Assignment:
Keep the pictures out. Copy every line of the listing exactly.
____
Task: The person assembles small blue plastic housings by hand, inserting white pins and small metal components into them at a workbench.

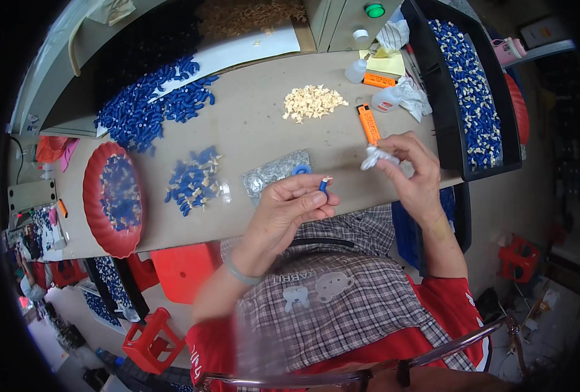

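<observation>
Between the thumb and fingers of my left hand (289, 206) is a small blue plastic piece (323, 186) with a cream tip pointing up. My right hand (419, 171) pinches a crumpled white cloth or tissue (376, 157), apart from the left hand. Just beyond my left hand lies a clear bag-like packet (270, 174) with a blue ring (302, 169) at its right end. An orange stick-shaped item (368, 124) with a black end lies beyond the cloth. Farther off sits a pile of small cream pieces (313, 102).
Loose blue pieces (140, 108) are heaped at the far left. Blue pieces with cream tips (194, 181) lie nearer, beside a red scalloped bowl (96, 219). A black tray (448, 124) of similar pieces borders the right side, near small white bottles (386, 99).
</observation>
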`<state>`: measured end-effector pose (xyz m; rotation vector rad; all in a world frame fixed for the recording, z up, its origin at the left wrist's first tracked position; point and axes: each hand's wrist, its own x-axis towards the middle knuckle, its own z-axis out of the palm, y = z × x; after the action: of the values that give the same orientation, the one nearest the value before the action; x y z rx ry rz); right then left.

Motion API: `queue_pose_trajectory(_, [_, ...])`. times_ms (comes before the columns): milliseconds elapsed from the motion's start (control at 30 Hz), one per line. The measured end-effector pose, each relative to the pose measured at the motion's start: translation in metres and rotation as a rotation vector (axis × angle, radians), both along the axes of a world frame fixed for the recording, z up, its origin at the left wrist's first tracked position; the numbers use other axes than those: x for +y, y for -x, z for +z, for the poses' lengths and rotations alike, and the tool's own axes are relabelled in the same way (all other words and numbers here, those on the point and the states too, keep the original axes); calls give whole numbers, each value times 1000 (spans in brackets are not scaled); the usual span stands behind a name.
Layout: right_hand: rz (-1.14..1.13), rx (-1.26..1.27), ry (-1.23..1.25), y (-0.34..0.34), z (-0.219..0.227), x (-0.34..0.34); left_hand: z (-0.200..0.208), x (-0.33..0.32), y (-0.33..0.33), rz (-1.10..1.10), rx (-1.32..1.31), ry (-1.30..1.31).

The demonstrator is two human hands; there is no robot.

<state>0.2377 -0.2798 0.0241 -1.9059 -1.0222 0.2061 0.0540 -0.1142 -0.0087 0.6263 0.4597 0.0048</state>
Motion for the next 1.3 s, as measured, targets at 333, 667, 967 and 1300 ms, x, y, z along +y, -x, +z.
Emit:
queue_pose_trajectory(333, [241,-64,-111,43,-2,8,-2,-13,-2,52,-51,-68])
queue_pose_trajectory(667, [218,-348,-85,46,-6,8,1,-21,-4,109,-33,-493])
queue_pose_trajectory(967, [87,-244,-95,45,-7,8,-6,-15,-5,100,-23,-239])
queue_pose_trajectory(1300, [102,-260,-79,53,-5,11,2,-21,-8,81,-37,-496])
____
Your response:
Task: The person assembles small blue plastic housings by hand, inserting white pins and small metal components into them at a workbench.


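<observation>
Between the thumb and fingers of my left hand (289, 206) is a small blue plastic piece (323, 186) with a cream tip pointing up. My right hand (419, 171) pinches a crumpled white cloth or tissue (376, 157), apart from the left hand. Just beyond my left hand lies a clear bag-like packet (270, 174) with a blue ring (302, 169) at its right end. An orange stick-shaped item (368, 124) with a black end lies beyond the cloth. Farther off sits a pile of small cream pieces (313, 102).
Loose blue pieces (140, 108) are heaped at the far left. Blue pieces with cream tips (194, 181) lie nearer, beside a red scalloped bowl (96, 219). A black tray (448, 124) of similar pieces borders the right side, near small white bottles (386, 99).
</observation>
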`<state>`: measured end-effector pose (xyz m; rotation vector rad; all in a world frame fixed for the recording, z up, its origin at the left wrist's first tracked position; point and axes: each hand's wrist, its own x-axis towards the middle knuckle, its own z-axis out of the palm, y = z × x; after the action: of the values that give the same orientation, the one nearest the value before the action; x y z rx ry rz); right then left.

Motion API: `queue_pose_trajectory(_, [_, ...])`. times_ms (comes before the columns): milliseconds elapsed from the motion's start (control at 30 Hz), one per line. The measured end-effector pose, each relative to the pose measured at the motion's start: translation in metres and rotation as a rotation vector (axis × angle, radians), both along the axes of a world frame fixed for the recording, z up, its origin at the left wrist's first tracked position; the numbers use other axes than those: x for +y, y for -x, z for +z, for the poses' lengths and rotations alike, and the tool's own axes are relabelled in the same way (all other words and numbers here, those on the point and the states too, keep the original axes); calls give whole numbers, each value times 1000 (spans in brackets are not scaled); the usual span stands behind a name.
Layout: right_hand: rz (-1.14..1.13), rx (-1.26..1.27), ry (-1.23..1.25), y (-0.34..0.34), z (-0.219..0.227), x (-0.34..0.34); left_hand: z (-0.200..0.208), x (-0.33..0.32), y (-0.33..0.33), rz (-1.10..1.10), rx (-1.32..1.31), ry (-1.30..1.31).

The demonstrator is two human hands; there is no robot.

<state>0.2377 -0.2798 0.0241 -1.9059 -1.0222 0.2061 0.0540 -0.1142 -0.0087 0.6263 0.4597 0.0048</state>
Motion for the next 1.3 s, as measured, targets at 333, 667, 967 and 1300 ms, x, y, z along +y, -x, +z.
Emit:
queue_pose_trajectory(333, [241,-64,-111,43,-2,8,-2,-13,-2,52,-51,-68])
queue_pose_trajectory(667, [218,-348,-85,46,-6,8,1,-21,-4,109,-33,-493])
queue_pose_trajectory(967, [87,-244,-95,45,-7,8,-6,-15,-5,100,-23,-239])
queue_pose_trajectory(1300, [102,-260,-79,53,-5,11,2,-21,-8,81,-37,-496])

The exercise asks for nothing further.